Capítulo 8

60 6 0
                                    

Tyler On

  Acordo em um pulo quando ouço barulho dos meus pais chegarem em casa. Pego a mochila e pulo pela janela e vou correndo até chegar a quadra seguinte.

  Desacelero os passos, sem pressa pra chegar até o Farol.

  A mesma caminhada de sempre me parecia cansativa. Chego na ponte que dá até o Farol e vou correndo até ele.

  Juro que depois de ver Alice ali, tenho medo de chegar e outra pessoa estar dominando meu habitat.

  Subo as escadas.

  Tudo como havia deixado: as cobertas tapavam as tralhas, e a caixa estava em cima da coberta.

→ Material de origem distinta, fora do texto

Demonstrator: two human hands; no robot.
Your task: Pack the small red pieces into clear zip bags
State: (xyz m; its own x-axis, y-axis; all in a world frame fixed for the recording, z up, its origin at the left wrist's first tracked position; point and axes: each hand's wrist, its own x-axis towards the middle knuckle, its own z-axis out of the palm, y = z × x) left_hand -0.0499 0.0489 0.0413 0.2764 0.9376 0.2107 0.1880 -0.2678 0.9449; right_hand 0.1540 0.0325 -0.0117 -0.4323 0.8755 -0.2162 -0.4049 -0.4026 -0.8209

Todo o resto da cabine vazia.

  De volta para meu lar.

  Sento e arrumo minhas coisas; faço o travesseiro com os livros, e tiro o resto deles e as bagunças debaixo da coberta, colocando-as do meu lado. Abro a mochila, coloco a carteira de cigarro, o salgado e os cereais em cima da caixa.

  Fico jogando no celular até ver o horário.

  23h55m.

  Que dia mais que especial! Minha vontade era de sair pulando por aí, desejando feliz natal pra cada alma carente que passasse por mim na rua.

  Ou quebrar algumas louças na parede e deixar os cacos ali atirados; sempre funciona assim. Fazem a bagunça toda, e ninguém nunca está disposto a limpar; não é à toa que sou o lixo que sou.

  Abro a carteira de cigarro pensando em quais os motivos pro espírito de natal não ser personificado, assim talvez eu tivesse uma companhia. Um tanto infantil e irritantemente otimista, mas ainda teria.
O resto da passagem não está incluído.